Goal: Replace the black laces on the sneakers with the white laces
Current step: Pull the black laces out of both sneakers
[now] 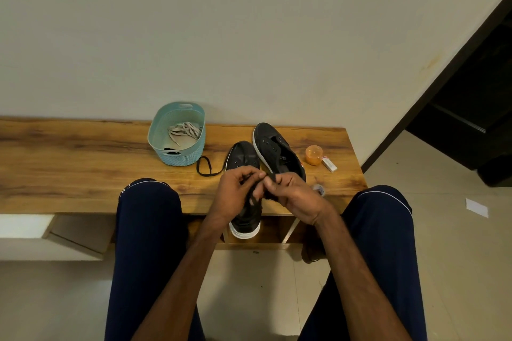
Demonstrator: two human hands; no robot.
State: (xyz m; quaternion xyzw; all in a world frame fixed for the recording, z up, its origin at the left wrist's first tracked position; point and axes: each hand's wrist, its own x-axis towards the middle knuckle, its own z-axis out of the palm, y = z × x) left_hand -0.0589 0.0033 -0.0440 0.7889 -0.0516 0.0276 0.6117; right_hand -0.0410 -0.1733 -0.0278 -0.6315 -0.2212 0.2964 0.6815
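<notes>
Near sneaker (243, 155), far sneaker (273, 144): black uppers, white sole edges.
Black lace (206, 169): plain black.
White laces (184, 130): off-white (greyish in this light).
Basket (180, 159): pale blue, woven-look ptn.
Table (83, 163): warm brown wood grain w/ dark streaks.
Cup (314, 155): orange.
Small box (329, 164): white w/ red.
Trousers (146, 230): navy, thin white piping.

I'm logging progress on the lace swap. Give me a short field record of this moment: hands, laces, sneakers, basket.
left hand: pinches the black lace above the near sneaker
right hand: pinches the same lace, beside the left hand
black lace: loop trails on the table
far sneaker: visible eyelets empty
white laces: in the blue basket
extras: orange cup, small white box
</notes>
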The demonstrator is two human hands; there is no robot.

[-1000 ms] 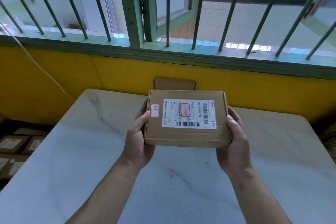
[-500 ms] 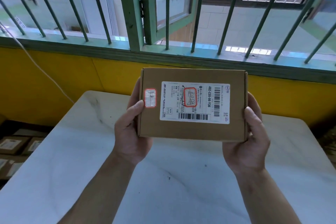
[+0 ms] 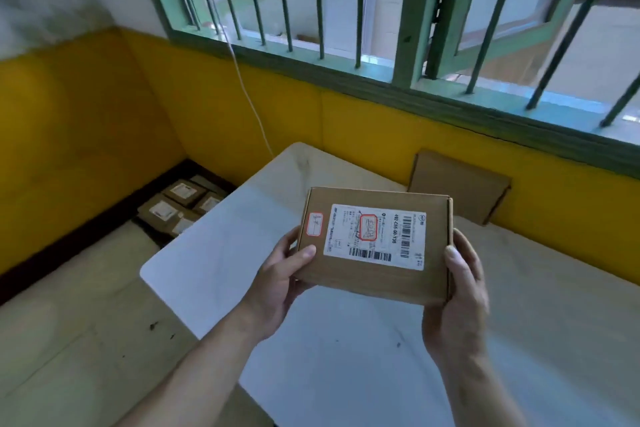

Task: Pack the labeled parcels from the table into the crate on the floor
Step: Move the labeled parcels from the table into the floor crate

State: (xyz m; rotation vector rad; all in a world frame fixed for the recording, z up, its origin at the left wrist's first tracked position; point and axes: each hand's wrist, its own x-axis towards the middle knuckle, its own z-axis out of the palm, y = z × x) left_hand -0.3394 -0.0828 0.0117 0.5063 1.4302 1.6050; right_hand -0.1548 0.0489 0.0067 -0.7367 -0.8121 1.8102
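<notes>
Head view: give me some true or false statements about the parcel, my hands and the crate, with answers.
1. The left hand and right hand both grip the parcel. True.
2. The parcel lies on the table. False: it is held above the table.
3. The parcel's white label faces the camera. True.
4. The crate on the floor has nothing in it. False: several labelled parcels lie in the crate.
5. A plain cardboard box stands by the yellow wall. True.
</notes>
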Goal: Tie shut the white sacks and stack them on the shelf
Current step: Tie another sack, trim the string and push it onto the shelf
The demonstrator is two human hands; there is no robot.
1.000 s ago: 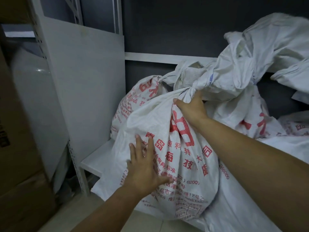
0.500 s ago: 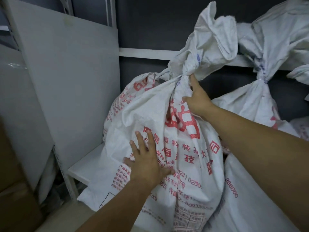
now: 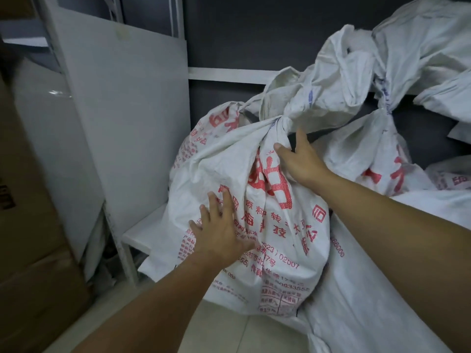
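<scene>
A full white sack (image 3: pixel 254 194) with red print leans on the low white shelf (image 3: pixel 142 231), its neck tied in a knot (image 3: pixel 280 121). My left hand (image 3: pixel 219 235) lies flat on the sack's front, fingers spread. My right hand (image 3: pixel 298 159) rests on the sack's shoulder just under the knot, thumb on the front, fingers reaching up behind a fold. Behind it sits another printed sack (image 3: pixel 219 123). To the right stands a tied sack (image 3: pixel 377 154). A further sack (image 3: pixel 369 289) lies at the lower right.
A white side panel (image 3: pixel 122 110) closes the shelf on the left, and a white rail (image 3: pixel 229 72) crosses the dark back wall. More white sacks (image 3: pixel 433 47) fill the upper right. Cardboard boxes (image 3: pixel 30 225) stand at the far left. Pale floor tiles (image 3: pixel 216 332) show below.
The front sack's loose top, upright half a second ago, has flopped down to the right. My right hand has let go of the neck and now rests below the knot. My left hand stays flat.
</scene>
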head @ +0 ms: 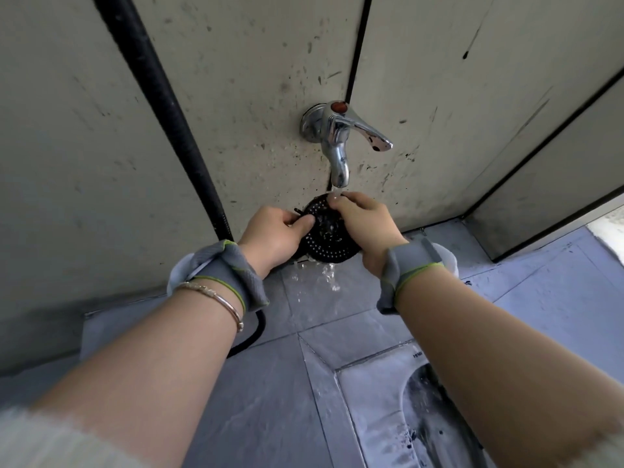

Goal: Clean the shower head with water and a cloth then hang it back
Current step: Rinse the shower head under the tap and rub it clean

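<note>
A round black shower head (pixel 325 233) with rows of small white nozzles faces up under a chrome wall tap (pixel 338 143). Water runs from the tap's spout onto the head and spills off its lower edge to the floor. My left hand (pixel 273 236) grips the head's left rim, thumb on top. My right hand (pixel 363 226) holds the right side, fingers curled over the upper rim right under the stream. No cloth is in view. The black hose (pixel 162 106) runs up the wall at the left.
Stained beige wall panels (pixel 256 62) with dark seams stand right behind the tap. A wet grey tiled floor (pixel 270 383) lies below. A white squat toilet pan (pixel 388 410) sits at the lower right. The hose loops on the floor behind my left wrist.
</note>
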### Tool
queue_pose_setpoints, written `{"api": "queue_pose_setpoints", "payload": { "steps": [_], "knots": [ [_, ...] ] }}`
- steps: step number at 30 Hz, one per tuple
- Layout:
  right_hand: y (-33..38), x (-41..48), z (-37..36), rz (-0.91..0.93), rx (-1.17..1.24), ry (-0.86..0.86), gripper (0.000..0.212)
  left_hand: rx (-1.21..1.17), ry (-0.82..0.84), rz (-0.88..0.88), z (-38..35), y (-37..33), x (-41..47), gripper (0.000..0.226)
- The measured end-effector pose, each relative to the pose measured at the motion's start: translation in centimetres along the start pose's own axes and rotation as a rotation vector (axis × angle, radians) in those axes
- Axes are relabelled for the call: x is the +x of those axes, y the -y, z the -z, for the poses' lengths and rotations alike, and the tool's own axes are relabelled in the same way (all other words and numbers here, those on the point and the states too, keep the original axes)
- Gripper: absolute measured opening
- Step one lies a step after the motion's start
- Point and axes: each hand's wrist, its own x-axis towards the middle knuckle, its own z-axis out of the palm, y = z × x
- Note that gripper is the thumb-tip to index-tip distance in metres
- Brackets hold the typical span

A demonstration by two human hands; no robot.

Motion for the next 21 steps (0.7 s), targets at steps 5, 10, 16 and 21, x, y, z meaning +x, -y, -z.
{"api": "queue_pose_setpoints", "payload": {
  "steps": [5, 10, 16, 21],
  "knots": [
    [-0.3, 0.5, 0.7, -0.138, 0.398, 0.131, 0.031, -0.013, -0.001, 0.023, 0.1, 0.1, -0.1, 0.039],
    [-0.6, 0.5, 1.7, -0.179, 0.460, 0.311, 0.038, 0.002, -0.006, -0.004, 0.1, 0.0, -0.2, 0.045],
    [-0.9, 0.4, 2.2, -0.202, 0.384, 0.380, 0.029, -0.029, -0.035, 0.027, -0.2, -0.1, -0.3, 0.047],
    [-1.3, 0.1, 2.7, -0.170, 0.330, 0.476, 0.053, -0.092, -0.058, 0.082, -0.4, -0.2, -0.2, 0.048]
  ]
}}
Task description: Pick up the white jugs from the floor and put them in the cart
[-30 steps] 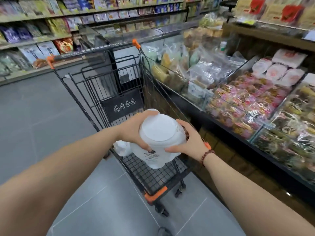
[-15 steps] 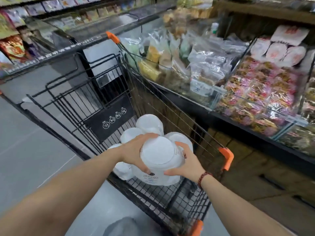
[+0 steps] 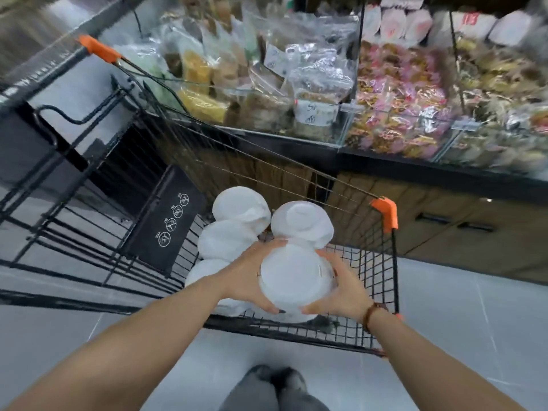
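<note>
A white jug point(image 3: 295, 275) sits low inside the black wire cart point(image 3: 382, 274), held from both sides. My left hand point(image 3: 247, 278) wraps its left side and my right hand point(image 3: 341, 287) wraps its right side, a bead bracelet on that wrist. Several other white jugs lie in the cart: one just behind the held jug point(image 3: 302, 222), and others stacked to the left point(image 3: 240, 203) point(image 3: 225, 240). The held jug's underside is hidden.
The cart has orange corner caps point(image 3: 385, 213) and a black folding seat panel point(image 3: 172, 221). A display counter of bagged snacks point(image 3: 394, 99) runs along the cart's far side. Grey tile floor point(image 3: 444, 336) lies around, and my legs point(image 3: 275, 390) stand at the cart's near end.
My view tipped down over the cart. Both hands lowered the jug from above the basket down among the other jugs.
</note>
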The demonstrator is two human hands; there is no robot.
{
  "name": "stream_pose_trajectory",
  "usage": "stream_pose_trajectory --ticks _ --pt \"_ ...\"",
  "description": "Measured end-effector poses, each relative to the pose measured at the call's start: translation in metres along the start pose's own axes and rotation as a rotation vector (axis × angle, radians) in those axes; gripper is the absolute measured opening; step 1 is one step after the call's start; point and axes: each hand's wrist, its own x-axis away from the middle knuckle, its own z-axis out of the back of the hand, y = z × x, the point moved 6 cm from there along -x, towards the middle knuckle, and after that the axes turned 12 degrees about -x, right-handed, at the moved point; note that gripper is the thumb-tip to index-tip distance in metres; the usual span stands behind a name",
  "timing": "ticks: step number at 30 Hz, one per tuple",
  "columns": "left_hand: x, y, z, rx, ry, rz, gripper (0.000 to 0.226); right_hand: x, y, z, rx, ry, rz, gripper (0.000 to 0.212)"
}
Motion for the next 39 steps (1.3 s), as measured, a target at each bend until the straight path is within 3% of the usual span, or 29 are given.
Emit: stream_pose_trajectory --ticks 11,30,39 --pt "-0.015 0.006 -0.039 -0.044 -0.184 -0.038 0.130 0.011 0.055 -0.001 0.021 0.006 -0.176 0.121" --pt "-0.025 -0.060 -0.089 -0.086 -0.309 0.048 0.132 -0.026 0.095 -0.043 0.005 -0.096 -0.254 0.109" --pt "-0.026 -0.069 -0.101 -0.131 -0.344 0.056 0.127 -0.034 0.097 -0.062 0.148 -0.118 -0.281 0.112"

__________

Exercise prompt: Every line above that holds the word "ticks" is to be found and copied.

Solved exercise:
  "usage": "stream_pose_trajectory --ticks _ --pt \"_ ...\"",
  "timing": "ticks: step number at 30 Hz, one per tuple",
Emit: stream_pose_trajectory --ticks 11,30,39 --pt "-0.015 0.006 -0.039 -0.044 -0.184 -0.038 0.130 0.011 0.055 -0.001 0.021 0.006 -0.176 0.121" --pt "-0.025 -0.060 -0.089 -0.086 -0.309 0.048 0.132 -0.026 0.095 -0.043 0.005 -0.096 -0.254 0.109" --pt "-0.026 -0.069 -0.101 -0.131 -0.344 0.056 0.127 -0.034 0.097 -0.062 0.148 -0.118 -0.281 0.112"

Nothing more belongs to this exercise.